GOAL OF THE EXERCISE:
Copy each line below word for word and drop every image.

DATASET EXTRACT:

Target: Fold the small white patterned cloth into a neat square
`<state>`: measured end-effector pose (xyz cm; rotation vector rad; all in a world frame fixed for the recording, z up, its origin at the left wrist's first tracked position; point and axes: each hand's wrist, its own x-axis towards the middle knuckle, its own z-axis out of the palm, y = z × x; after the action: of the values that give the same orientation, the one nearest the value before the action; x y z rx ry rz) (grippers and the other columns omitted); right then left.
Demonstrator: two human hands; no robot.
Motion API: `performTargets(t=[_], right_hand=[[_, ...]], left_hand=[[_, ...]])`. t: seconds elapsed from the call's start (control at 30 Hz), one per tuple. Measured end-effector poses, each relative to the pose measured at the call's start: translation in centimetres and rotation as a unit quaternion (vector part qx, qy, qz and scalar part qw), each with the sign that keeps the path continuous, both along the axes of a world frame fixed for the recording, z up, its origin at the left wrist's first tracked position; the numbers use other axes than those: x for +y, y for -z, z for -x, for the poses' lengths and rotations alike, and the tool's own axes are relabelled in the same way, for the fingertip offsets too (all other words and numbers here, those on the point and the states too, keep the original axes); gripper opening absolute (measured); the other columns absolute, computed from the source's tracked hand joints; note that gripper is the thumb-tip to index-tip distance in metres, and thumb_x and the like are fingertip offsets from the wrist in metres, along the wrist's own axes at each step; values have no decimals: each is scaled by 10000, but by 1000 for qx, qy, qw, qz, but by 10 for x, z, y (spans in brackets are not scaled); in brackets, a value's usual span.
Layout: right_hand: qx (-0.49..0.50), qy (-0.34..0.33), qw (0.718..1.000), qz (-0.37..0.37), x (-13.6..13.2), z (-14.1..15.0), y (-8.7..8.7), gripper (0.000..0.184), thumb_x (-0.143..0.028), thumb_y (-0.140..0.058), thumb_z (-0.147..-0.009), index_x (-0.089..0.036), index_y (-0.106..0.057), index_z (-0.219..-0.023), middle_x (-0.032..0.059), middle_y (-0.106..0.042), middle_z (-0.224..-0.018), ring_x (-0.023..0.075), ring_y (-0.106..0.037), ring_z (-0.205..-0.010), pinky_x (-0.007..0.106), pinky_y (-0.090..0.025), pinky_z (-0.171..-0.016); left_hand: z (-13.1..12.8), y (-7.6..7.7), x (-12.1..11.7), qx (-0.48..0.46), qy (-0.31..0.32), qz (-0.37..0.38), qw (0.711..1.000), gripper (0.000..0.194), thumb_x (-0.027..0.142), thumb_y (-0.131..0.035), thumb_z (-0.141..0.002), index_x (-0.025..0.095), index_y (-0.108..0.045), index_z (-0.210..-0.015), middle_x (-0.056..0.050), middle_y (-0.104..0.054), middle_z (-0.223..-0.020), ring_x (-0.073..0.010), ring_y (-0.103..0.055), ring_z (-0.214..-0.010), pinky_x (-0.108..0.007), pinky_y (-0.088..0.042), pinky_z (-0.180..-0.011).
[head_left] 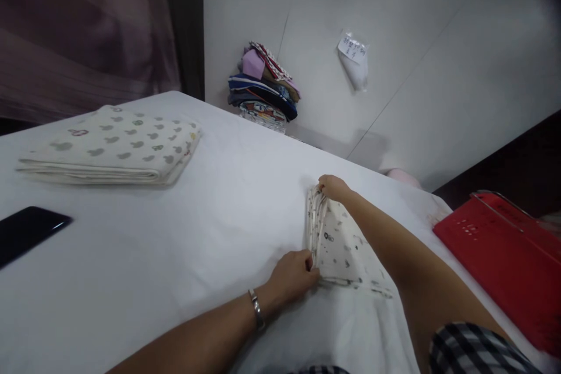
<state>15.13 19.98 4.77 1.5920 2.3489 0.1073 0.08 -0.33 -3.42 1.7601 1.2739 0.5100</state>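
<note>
A white cloth with small grey prints [342, 245] lies in folded layers on the white-covered surface [236, 222], close in front of me. My left hand [294, 273], with a silver bracelet at its wrist, pinches the near corner of its folded edge. At the far corner of the same edge, my right hand [333, 188] has its fingers closed on the layers. Part of the cloth is hidden behind my right forearm. Off to the left rests a larger folded cream cloth [127, 140] with grey, rounded prints.
A dark phone-like slab [30, 234] lies at the left edge. Beyond the far edge stands a stack of folded clothes [263, 90], with a labelled plastic packet [354, 61] farther right. A red bag [504, 257] is at the right; a purplish curtain [79, 29] hangs at upper left.
</note>
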Motion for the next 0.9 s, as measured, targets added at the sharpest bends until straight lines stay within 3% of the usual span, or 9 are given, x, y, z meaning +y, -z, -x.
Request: performTargets(t=[0.23,0.47,0.7,0.9], right_hand=[[-99,0,995,-29,-2,11,4,208,-215,-492,-819,-123,-668,-884,162,-648,-967,256,-562,-924,361,-355,-821],[-143,11,989,-44,-2,17,13,191,-115,-519,-789,-122,-661,-917,168,-656,-969,269,-559,-966,403,-305,-876],[-116,-14,993,-18,4,25,-1,224,-137,-497,-814,-134,-638,-987,151,-632,-1041,242,-566,-975,325,-385,-817],[-70,20,997,5,12,27,-7,227,-132,-510,-797,-172,-638,-981,107,-631,-1042,227,-583,-929,274,-438,-706]], left_hand=[[2,-3,0,12,13,-10,1000,147,298,-479,-736,176,-557,-711,-1,-587,-685,-129,-496,-644,-244,-281,-550],[1,-4,0,17,4,-11,1000,143,291,-480,-729,181,-572,-719,-4,-599,-696,-134,-496,-646,-247,-282,-551],[0,-4,0,22,9,-8,1000,146,297,-491,-740,179,-577,-738,-8,-611,-721,-134,-513,-666,-244,-291,-556],[1,-4,0,19,7,-2,1000,135,291,-494,-733,173,-559,-722,-7,-599,-696,-125,-499,-633,-241,-273,-533]])
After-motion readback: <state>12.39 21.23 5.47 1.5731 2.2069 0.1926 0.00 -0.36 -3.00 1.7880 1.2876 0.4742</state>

SOLUTION FOR THIS EXERCISE:
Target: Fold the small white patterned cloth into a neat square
`<state>`: measured end-effector pose (xyz cm; rotation vector rad; all in a world frame fixed for the recording, z up, its origin at the left wrist's first tracked position; point and axes: each hand's wrist, its own x-axis towards the middle knuckle, its own z-axis out of the palm, y = z × x; after the action: of the values that give the same orientation, the one nearest the value before the action; x y z rx ry rz) (grippers and the other columns omitted); right then left.
Demonstrator: two human hands; no robot.
Motion API: `performTargets(t=[_], right_hand=[[_, ...]], left_hand=[[_, ...]])`. t: seconds elapsed from the call's start (control at 30 Hz), one per tuple. Measured end-effector poses, each relative to the pose measured at the call's start: translation in centimetres and rotation as a unit quaternion (vector part qx, qy, qz and scalar part qw), each with the sign that keeps the path continuous, both along the axes of a world frame fixed for the recording, z up, its origin at the left wrist's first tracked position; the numbers use other axes than those: x for +y, y for -z, z for -x, for the poses' lengths and rotations alike, and the tool's own axes are relabelled in the same way, for the fingertip offsets too (all other words and numbers here, those on the point and the states too, keep the original axes); gripper opening absolute (measured); the other columns absolute, computed from the source's tracked hand joints; note that gripper is the thumb-tip to index-tip distance in metres, and thumb_x and the like are fingertip offsets from the wrist in metres, along the wrist's own axes at each step; values have no decimals: each is scaled by 10000, but by 1000 for qx, qy, qw, qz, but by 10 for x, z, y (spans in brackets are not scaled); in brackets, a value's usual span.
Layout: right_hand: qx (-0.49..0.50), qy (-0.34..0.33), qw (0.718..1.000), qz (-0.37..0.37), x (-13.6..13.2), z (-14.1..15.0), y (-8.7..8.7), gripper (0.000..0.184), thumb_x (-0.143..0.028), thumb_y (-0.140..0.058), thumb_z (-0.147..-0.009), index_x (-0.089..0.036), index_y (-0.106..0.057), index_z (-0.219..-0.023), middle_x (-0.032..0.059), middle_y (-0.106..0.042), middle_z (-0.224..-0.018), ring_x (-0.023..0.075), ring_y (-0.106..0.037), ring_z (-0.205..-0.010), pinky_x (-0.007..0.106), pinky_y (-0.090..0.025), pinky_z (-0.171..-0.016); left_hand: z (-13.1..12.8), y (-7.6..7.7), x (-12.1..11.7), qx (-0.48..0.46), qy (-0.31..0.32), qz (-0.37..0.38), qw (0.711..1.000), gripper (0.000..0.194), thumb_x (-0.027..0.142), thumb_y (-0.131..0.035), thumb_z (-0.141..0.002), index_x (-0.025..0.095), index_y (-0.108..0.045), index_z (-0.210..-0.015), middle_x (-0.056..0.050), middle_y (-0.104..0.054), middle_z (-0.223..-0.020), ring_x (-0.073..0.010), ring_y (-0.103..0.055), ring_z (-0.214..-0.010), pinky_x (-0.108..0.007), pinky_y (-0.088..0.042), pinky_z (-0.180..-0.011).
[head_left] 
<state>15.13 19.98 4.77 1.5920 2.3489 0.1073 0.08 -0.33 -3.42 1.7601 1.2739 0.5100</state>
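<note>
A white cloth with small grey prints [342, 245] lies in folded layers on the white-covered surface [236, 222], close in front of me. My left hand [294, 273], with a silver bracelet at its wrist, pinches the near corner of its folded edge. At the far corner of the same edge, my right hand [333, 188] has its fingers closed on the layers. Part of the cloth is hidden behind my right forearm. Off to the left rests a larger folded cream cloth [127, 140] with grey, rounded prints.
A dark phone-like slab [30, 234] lies at the left edge. Beyond the far edge stands a stack of folded clothes [263, 90], with a labelled plastic packet [354, 61] farther right. A red bag [504, 257] is at the right; a purplish curtain [79, 29] hangs at upper left.
</note>
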Motion for the next 0.9 s, as measured, targets added at the sharpest bends until straight lines stay within 3% of the usual span, or 9 are given, x, y, z meaning +y, -z, -x.
Request: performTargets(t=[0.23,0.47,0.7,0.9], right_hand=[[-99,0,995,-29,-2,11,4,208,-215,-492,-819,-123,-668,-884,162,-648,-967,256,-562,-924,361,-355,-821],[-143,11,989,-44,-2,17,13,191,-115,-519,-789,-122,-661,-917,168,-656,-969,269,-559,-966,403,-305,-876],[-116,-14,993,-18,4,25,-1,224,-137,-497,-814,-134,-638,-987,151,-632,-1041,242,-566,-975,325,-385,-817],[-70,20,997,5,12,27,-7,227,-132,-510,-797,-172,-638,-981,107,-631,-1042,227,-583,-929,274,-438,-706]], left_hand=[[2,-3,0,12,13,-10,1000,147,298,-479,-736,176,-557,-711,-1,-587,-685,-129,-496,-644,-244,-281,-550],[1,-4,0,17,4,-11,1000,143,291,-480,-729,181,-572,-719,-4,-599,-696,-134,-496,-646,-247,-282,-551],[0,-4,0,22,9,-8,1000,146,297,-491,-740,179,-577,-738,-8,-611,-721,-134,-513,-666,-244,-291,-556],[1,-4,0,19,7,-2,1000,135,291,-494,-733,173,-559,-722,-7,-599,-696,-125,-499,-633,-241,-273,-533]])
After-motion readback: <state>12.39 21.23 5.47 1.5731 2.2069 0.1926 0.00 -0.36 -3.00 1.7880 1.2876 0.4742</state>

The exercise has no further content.